**Problem requirements**:
How do the lines below between the ones holding "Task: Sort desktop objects" and "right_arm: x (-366", inclusive, read? Give them again exactly, with no other lines.

#### Source data ####

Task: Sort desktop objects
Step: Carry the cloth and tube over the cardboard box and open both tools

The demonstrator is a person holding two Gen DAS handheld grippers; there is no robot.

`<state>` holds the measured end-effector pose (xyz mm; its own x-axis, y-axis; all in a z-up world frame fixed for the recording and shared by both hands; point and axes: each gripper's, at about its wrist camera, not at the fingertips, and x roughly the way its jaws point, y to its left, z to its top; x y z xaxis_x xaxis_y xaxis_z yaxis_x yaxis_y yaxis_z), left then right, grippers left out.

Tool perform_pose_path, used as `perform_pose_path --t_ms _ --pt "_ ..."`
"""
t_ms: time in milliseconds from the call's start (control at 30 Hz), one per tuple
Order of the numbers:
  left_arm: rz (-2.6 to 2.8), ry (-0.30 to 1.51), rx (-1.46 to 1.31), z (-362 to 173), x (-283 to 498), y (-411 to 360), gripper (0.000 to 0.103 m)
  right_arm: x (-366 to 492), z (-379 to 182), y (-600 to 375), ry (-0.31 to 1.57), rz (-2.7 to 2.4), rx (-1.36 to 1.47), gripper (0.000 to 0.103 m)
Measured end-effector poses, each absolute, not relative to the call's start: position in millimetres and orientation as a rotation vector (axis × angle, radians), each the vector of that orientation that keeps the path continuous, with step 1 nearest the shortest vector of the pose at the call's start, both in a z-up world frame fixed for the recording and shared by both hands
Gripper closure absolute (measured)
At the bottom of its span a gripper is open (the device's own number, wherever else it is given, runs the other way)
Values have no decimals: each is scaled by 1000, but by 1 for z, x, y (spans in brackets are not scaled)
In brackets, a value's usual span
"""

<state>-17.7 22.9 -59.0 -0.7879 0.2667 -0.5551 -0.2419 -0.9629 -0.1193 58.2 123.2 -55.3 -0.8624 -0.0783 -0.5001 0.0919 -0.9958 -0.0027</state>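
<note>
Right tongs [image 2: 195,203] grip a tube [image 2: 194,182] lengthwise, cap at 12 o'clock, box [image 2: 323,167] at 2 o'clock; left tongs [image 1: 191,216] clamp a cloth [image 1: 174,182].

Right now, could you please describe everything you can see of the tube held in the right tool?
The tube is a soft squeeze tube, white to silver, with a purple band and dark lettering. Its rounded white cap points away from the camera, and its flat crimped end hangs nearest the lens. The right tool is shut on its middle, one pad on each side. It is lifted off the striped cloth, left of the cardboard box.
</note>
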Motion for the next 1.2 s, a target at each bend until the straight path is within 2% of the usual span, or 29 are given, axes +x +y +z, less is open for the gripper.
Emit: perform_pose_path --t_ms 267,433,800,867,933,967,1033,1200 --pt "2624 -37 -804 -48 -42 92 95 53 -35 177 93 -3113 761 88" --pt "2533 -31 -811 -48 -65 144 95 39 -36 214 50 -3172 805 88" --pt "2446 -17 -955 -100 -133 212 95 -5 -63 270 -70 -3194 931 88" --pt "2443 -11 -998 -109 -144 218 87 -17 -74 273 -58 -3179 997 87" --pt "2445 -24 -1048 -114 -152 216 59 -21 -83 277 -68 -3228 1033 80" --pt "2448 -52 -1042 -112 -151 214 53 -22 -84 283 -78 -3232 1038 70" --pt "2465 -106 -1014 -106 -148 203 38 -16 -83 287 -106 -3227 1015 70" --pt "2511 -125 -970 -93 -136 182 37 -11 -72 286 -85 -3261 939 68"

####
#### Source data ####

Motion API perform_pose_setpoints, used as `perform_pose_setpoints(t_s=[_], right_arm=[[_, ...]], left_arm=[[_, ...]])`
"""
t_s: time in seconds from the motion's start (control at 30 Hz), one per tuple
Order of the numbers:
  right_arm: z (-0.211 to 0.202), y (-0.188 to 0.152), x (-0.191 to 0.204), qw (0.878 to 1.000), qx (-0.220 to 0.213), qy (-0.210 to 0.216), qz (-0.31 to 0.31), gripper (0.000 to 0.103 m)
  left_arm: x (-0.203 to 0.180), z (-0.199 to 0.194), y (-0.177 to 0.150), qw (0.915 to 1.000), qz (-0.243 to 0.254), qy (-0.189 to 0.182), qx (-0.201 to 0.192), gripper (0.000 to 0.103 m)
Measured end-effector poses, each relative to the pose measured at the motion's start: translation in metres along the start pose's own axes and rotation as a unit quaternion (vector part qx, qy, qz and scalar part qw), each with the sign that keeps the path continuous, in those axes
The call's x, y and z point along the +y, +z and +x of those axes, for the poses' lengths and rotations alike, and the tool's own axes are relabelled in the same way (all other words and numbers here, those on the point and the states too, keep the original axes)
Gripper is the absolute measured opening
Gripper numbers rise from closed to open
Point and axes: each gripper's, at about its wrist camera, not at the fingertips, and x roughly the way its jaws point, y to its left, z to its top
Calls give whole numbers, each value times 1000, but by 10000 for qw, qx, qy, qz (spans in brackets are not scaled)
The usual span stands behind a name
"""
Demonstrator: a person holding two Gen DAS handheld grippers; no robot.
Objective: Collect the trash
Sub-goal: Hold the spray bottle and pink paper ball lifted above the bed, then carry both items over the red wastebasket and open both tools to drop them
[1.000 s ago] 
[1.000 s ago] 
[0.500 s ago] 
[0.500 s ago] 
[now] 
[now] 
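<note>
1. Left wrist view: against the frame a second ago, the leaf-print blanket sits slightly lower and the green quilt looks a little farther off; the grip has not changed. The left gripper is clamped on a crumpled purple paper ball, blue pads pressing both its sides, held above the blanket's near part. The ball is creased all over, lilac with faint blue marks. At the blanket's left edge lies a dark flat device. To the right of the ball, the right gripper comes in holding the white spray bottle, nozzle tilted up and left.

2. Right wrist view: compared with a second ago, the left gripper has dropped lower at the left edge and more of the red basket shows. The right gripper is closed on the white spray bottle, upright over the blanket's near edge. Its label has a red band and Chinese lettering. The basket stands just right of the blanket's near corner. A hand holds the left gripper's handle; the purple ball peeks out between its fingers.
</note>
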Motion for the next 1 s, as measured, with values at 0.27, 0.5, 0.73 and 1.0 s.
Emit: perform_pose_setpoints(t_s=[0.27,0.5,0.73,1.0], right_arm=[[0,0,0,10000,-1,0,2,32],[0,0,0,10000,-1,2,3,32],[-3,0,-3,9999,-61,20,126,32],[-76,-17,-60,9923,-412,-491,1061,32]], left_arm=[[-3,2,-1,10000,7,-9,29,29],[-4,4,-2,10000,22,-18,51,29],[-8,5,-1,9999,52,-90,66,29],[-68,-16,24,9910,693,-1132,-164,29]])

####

**Result for this exercise**:
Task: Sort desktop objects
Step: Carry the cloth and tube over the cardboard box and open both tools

The demonstrator is a person holding two Gen DAS handheld grippers; there is no robot.

`<state>` holds the measured end-effector pose (xyz mm; its own x-axis, y-axis; all in a z-up world frame fixed for the recording and shared by both hands; point and axes: each gripper's, at about its wrist camera, not at the fingertips, and x roughly the way its jaws point, y to its left, z to its top; x y z xaxis_x xaxis_y xaxis_z yaxis_x yaxis_y yaxis_z), left then right, grippers left out.

Tool perform_pose_path, used as `perform_pose_path --t_ms _ --pt "_ ..."`
"""
t_ms: time in milliseconds from the call's start (control at 30 Hz), one per tuple
Order of the numbers:
  left_arm: rz (-2.6 to 2.8), ry (-0.30 to 1.51), rx (-1.46 to 1.31), z (-362 to 173), x (-283 to 498), y (-411 to 360), gripper (0.000 to 0.103 m)
  right_arm: x (-366 to 492), z (-379 to 182), y (-600 to 375), ry (-0.31 to 1.57), rz (-2.7 to 2.4), rx (-1.36 to 1.47), gripper (0.000 to 0.103 m)

The required output has been given in full.